Slaves also understood that their odds of liberation were better under British rule than independence. Over the course of the war, about 100,000 African slaves escaped, died, or were killed, and tens of thousands enlisted in the British army, far more than joined the rebels. "Black Americans' quest for liberty was mostly tied to fighting for the British — the side in the War for Independence that offered them freedom," historian Gary Nash writes in The Forgotten Fifth, his history of African Americans in the revolution. At the end of the war, thousands who helped the British were evacuated to freedom in Nova Scotia, Jamaica, and England.

This is not to say the British were motivated by a desire to help slaves; of course they weren't. But American slaves chose a side in the revolution, the side of the crown. They were no fools. They knew that independence meant more power for the plantation class that had enslaved them and that a British victory offered far greater prospects for freedom....
 
I was listening to the current Lord Melville on the radio last week and he made a compelling case for why Dundas wasn’t as guilty on the slavery issue as we believe.


I get the sense that Toronto is suffering from FOMO and desperately wants to be seen as being part of the BLM wave. If Dundas was really such a bastardly slavery advocate or abolitionist-delayer then sure, let’s go full Orwellian-Pyongyang and scrub his name from all public places, but let‘s make sure he deserves our derision first.
 
The Star has quite a list of potential candidates for change (sorry, I don't know how to manipulate paywalled sites). Perhaps the city should just number everything. Boring but probably safe until somebody raises cultural sensitivity to certain numbers. The risk of leaving out even one eponymous street is somebody will unearth a time they yelled at a kitten.
 
I was listening to the current Lord Melville on the radio last week and he made a compelling case for why Dundas wasn’t as guilty on the slavery issue as we believe.

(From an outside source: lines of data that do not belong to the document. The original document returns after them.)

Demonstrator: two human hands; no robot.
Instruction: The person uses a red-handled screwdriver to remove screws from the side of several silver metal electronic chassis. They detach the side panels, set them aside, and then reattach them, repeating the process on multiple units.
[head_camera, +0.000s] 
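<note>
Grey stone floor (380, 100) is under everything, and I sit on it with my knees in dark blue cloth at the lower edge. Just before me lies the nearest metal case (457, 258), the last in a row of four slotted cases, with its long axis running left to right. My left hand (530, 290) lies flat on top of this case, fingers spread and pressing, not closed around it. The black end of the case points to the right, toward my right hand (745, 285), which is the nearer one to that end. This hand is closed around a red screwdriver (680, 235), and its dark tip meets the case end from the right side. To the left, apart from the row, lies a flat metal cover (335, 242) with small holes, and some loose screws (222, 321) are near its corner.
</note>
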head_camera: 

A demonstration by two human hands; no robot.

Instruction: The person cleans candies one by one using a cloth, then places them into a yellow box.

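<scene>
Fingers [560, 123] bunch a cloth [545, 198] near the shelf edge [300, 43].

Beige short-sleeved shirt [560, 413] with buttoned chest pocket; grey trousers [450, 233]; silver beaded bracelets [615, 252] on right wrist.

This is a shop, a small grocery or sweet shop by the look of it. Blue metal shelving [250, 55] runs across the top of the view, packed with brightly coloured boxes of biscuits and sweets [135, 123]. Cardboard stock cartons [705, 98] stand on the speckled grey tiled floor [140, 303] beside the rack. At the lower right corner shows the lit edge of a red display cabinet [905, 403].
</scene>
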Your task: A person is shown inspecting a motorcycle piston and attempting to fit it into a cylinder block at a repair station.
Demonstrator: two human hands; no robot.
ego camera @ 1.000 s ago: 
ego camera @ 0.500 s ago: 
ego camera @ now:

I get the sense that Toronto is suffering from FOMO and desperately wants to be seen as being part of the BLM wave. If Dundas was really such a bastardly slavery advocate or abolitionist-delayer then sure, let’s go full Orwellian-Pyongyang and scrub his name from all public places, but let‘s make sure he deserves our derision first.

Wait til people find out Jarvis actually owned slaves.
 
Originally, Dundas Street eastern terminal was at Queen Street West and today's Ossington Avenue. See link for more information.

20120929-Dundas-Map-oss-uni.jpg

20120929-Dundas-Map-uni-broadview.jpg

20120929-Dundas-Map-broad-wood.jpg


We could rename Dundas Street to Arthur Street, St. Patrick Street, Anderson Street, Agnes Street, Wilton Street, Wilton Crescent, and other streets such as Applegrove Avenue, Ashbridge Avenue, Maughan Crescent, and Hemlock Avenue.

There is already existing streets with some of those name, such as St. Patrick Street, but we could change the suffix to something else, IE. St. Patrick Avenue. Then we don't have to rename ST. PATRICK STATION since it would be named after St. Patrick Avenue, or whatever.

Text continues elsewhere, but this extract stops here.